NIO’s stock was trading at only $7 two years ago when Citron recommended a “buy”, targeting $25, according to Citron Research. Now, Citron believes NIO’s stock is vulnerable after a rocky road to trading that has dimmed its near-term prospects based on two main reasons:
- Tesla’s Model Y China Pricing
- Citron sees Tesla cutting the price of Model Y from 488,000 RMB ($73k) to around mid-to-high-300,000 range ($56-58k).
- Tesla’s strategy of passing its cost savings to customers could make Made-in-China Model Y sell at a very reasonable price of CN¥275,000 or about $41,000
- The brand cache of Tesla and its pricing would hurt NIO’s ES6 hatchback model.

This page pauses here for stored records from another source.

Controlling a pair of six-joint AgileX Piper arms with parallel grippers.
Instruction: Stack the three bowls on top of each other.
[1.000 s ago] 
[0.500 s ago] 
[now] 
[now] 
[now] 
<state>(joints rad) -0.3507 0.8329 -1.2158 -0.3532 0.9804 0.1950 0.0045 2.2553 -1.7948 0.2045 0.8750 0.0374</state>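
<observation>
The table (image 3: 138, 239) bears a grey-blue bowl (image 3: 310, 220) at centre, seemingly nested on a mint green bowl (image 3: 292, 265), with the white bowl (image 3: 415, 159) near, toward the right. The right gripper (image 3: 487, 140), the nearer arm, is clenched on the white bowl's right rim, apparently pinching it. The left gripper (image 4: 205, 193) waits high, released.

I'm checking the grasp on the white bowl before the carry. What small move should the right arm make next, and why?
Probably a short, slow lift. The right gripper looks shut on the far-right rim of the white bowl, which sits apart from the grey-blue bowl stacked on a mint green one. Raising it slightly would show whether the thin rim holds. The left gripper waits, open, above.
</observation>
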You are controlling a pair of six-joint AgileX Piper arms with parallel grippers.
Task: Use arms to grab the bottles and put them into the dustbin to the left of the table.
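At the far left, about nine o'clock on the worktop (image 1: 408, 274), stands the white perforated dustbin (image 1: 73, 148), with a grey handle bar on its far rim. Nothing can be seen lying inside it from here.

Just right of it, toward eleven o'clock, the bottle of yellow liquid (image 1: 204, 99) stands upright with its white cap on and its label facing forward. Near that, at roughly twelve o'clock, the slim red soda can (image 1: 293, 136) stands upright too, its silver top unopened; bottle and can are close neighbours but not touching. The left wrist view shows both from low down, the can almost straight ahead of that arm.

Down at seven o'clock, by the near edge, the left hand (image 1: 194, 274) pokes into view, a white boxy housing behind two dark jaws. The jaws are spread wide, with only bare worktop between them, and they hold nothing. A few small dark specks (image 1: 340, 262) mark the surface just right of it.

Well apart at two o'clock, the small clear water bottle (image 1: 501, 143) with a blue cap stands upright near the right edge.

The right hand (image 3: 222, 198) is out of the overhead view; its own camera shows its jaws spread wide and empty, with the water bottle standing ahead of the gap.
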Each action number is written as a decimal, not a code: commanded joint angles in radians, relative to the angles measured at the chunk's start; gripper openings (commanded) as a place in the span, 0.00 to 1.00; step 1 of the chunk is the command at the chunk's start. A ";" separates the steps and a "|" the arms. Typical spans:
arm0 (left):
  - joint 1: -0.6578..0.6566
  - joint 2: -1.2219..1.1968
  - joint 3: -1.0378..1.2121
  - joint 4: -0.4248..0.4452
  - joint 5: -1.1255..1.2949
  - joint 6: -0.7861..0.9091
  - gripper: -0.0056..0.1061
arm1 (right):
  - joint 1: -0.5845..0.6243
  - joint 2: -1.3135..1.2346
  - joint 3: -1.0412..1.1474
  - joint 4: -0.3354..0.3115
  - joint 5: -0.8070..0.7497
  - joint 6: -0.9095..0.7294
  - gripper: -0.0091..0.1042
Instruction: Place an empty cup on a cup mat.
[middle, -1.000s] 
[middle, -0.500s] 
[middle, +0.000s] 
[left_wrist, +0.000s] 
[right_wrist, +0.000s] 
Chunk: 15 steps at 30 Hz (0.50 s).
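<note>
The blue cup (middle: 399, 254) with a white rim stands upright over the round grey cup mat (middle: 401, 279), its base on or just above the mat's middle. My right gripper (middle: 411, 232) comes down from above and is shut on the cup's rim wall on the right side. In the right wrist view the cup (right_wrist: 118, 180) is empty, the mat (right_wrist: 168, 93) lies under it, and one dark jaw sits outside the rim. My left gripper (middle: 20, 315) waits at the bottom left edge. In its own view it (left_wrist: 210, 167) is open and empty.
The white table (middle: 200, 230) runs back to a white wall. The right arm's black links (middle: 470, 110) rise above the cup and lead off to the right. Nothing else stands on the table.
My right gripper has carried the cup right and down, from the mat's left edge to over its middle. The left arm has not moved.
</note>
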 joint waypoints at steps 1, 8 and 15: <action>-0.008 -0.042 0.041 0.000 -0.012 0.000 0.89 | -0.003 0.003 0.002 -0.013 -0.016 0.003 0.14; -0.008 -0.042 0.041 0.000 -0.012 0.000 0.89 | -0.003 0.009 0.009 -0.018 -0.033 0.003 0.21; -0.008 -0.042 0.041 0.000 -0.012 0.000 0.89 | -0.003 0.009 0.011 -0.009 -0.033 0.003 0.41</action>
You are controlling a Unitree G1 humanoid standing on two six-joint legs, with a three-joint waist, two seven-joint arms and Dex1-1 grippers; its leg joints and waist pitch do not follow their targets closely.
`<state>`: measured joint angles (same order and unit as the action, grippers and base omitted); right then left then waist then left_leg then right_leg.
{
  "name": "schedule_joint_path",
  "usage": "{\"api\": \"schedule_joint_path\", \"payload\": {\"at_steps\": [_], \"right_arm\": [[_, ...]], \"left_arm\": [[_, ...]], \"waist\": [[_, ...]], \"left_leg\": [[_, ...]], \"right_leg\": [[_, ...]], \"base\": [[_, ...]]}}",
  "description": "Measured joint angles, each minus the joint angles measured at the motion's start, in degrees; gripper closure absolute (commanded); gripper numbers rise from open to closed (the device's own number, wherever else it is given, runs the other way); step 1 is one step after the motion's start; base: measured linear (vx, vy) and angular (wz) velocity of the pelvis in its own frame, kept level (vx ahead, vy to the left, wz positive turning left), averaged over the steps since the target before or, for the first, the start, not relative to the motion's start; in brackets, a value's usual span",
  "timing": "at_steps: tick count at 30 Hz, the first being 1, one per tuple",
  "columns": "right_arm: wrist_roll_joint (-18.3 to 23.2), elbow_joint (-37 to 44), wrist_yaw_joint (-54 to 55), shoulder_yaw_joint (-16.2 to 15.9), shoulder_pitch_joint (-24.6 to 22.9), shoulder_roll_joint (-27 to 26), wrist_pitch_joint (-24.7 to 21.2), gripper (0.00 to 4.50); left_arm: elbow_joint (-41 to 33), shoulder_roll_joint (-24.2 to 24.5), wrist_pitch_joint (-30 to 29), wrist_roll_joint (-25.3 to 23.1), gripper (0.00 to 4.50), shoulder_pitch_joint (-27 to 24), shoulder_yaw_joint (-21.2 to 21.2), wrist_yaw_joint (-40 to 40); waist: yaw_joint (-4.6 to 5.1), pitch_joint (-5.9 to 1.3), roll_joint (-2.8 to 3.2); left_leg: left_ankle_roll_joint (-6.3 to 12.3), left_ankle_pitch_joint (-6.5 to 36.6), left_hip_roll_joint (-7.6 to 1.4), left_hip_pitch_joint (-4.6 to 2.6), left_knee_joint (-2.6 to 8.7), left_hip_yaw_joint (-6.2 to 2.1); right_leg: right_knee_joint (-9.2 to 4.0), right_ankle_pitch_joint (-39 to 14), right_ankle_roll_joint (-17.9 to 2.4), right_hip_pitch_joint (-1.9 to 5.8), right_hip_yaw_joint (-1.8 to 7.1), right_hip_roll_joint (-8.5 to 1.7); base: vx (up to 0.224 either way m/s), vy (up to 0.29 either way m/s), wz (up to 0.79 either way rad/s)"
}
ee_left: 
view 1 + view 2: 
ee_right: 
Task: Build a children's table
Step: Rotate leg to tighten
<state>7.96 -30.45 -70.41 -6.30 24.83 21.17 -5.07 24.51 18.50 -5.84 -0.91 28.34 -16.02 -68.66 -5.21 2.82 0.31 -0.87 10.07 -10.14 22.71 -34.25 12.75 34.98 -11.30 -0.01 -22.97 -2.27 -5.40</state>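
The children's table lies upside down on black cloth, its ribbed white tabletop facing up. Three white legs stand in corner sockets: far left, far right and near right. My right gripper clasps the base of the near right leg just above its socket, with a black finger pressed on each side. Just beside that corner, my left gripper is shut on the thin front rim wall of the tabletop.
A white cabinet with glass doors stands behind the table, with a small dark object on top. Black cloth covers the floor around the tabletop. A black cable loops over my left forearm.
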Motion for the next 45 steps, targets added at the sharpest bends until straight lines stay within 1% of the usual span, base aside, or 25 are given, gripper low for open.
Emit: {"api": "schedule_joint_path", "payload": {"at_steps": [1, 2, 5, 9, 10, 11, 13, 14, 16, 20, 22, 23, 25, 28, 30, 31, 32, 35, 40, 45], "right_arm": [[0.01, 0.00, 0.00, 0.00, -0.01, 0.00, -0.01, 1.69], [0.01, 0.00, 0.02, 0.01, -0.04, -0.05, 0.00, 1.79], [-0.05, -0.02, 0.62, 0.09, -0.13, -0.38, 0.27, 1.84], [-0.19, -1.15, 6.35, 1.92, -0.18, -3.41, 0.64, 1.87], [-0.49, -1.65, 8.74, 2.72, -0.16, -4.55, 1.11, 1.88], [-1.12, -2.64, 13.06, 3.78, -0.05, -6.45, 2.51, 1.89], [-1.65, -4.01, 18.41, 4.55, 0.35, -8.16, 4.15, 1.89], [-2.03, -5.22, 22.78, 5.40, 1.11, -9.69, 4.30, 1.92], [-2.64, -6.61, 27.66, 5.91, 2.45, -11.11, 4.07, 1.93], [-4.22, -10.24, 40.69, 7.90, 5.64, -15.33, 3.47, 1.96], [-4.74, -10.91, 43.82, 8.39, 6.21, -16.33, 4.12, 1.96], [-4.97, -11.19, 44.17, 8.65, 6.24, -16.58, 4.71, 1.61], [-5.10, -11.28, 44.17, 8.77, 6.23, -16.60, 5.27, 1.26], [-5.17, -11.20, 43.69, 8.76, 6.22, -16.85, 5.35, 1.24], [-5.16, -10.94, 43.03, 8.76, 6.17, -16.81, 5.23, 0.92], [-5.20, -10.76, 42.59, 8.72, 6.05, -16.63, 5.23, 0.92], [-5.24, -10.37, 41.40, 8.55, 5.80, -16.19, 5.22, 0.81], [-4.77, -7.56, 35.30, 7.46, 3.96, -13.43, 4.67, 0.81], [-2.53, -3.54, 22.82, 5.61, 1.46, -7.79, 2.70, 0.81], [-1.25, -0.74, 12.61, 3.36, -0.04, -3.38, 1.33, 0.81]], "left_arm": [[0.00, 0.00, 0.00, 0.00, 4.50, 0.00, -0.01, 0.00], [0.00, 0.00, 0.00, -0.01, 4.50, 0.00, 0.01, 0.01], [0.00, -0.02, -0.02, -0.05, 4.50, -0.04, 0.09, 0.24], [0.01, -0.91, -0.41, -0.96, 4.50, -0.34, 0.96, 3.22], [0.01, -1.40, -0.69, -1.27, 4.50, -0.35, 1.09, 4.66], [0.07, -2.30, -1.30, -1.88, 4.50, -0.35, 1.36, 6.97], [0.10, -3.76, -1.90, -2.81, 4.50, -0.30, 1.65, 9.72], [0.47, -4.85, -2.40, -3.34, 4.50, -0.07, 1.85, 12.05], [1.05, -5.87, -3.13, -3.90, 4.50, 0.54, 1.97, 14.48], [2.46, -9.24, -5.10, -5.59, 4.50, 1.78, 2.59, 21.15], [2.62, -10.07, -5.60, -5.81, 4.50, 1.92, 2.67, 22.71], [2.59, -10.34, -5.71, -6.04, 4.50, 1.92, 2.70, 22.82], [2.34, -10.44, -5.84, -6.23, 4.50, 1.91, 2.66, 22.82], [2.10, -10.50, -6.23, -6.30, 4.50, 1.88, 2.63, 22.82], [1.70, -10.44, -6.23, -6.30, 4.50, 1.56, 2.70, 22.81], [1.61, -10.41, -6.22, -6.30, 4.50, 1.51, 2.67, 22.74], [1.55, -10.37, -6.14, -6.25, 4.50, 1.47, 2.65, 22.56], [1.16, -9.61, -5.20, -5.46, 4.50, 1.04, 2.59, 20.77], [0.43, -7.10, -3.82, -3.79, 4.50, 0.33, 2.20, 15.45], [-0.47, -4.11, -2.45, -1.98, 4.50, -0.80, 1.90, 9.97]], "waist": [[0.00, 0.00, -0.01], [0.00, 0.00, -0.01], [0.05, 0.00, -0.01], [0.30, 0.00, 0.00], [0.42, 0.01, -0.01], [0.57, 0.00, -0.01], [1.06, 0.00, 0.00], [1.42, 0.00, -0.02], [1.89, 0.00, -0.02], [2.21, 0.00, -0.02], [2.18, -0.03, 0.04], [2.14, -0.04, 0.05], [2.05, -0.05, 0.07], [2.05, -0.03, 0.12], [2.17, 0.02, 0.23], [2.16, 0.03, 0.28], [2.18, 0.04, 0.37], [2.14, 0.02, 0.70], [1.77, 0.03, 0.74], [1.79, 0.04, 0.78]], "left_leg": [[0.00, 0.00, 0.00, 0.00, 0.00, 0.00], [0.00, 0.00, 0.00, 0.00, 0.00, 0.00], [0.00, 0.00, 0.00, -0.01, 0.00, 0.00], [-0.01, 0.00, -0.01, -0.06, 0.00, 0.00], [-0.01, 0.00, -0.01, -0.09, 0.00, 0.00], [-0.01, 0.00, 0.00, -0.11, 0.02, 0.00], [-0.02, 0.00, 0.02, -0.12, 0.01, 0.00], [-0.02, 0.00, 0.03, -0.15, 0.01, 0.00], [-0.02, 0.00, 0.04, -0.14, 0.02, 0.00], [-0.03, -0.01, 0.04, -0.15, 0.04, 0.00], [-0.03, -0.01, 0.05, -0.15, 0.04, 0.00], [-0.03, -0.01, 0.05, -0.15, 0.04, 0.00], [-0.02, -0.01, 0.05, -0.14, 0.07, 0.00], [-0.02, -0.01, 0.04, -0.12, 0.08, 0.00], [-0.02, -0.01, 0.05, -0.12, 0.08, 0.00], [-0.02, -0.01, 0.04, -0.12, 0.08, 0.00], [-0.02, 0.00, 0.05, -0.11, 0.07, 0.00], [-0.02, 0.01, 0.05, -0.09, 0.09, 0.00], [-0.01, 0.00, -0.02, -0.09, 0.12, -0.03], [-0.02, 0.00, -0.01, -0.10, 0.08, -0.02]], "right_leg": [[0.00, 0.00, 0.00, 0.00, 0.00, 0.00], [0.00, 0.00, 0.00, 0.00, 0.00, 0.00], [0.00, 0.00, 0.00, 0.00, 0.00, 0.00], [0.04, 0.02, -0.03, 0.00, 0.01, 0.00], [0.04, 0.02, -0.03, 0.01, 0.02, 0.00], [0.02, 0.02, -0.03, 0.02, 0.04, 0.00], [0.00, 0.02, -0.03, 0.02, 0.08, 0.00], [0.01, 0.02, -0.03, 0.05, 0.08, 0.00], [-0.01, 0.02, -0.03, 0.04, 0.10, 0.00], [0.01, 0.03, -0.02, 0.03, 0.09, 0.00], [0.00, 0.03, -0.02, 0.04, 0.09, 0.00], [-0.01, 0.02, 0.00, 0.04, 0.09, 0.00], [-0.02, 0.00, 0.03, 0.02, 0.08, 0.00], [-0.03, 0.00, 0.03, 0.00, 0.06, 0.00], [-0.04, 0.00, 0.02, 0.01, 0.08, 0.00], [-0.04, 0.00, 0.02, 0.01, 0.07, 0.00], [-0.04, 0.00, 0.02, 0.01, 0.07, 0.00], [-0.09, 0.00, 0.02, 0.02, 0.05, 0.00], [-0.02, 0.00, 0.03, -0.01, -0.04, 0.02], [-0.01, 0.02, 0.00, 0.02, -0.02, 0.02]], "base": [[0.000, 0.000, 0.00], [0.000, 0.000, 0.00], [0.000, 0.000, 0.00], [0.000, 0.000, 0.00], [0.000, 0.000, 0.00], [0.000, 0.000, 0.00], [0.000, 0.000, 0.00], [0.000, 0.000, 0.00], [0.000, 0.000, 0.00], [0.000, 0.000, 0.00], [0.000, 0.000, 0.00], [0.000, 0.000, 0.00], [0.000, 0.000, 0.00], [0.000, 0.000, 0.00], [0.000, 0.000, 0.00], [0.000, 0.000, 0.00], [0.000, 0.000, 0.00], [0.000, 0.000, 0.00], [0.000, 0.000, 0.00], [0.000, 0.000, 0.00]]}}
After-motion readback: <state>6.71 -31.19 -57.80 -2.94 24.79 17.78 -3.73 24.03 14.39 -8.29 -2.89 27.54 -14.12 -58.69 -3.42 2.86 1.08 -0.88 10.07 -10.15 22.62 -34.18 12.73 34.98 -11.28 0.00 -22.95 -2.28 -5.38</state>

- Currently, NIO is trading at the largest premium to Tesla in history at double the valuation making its models expensive.
- Last month, TSLA doubled the number of vehicle sales that NIO sold in China.
- Share Structure
- Citron believes that the NIO’s investor base is now interested in exiting the stock, citing Baillie Gifford and other early investors.
- NIO’s short term interest is almost on a 2-year low, despite the float remaining open after years of trading making it the right moment to sell the stock.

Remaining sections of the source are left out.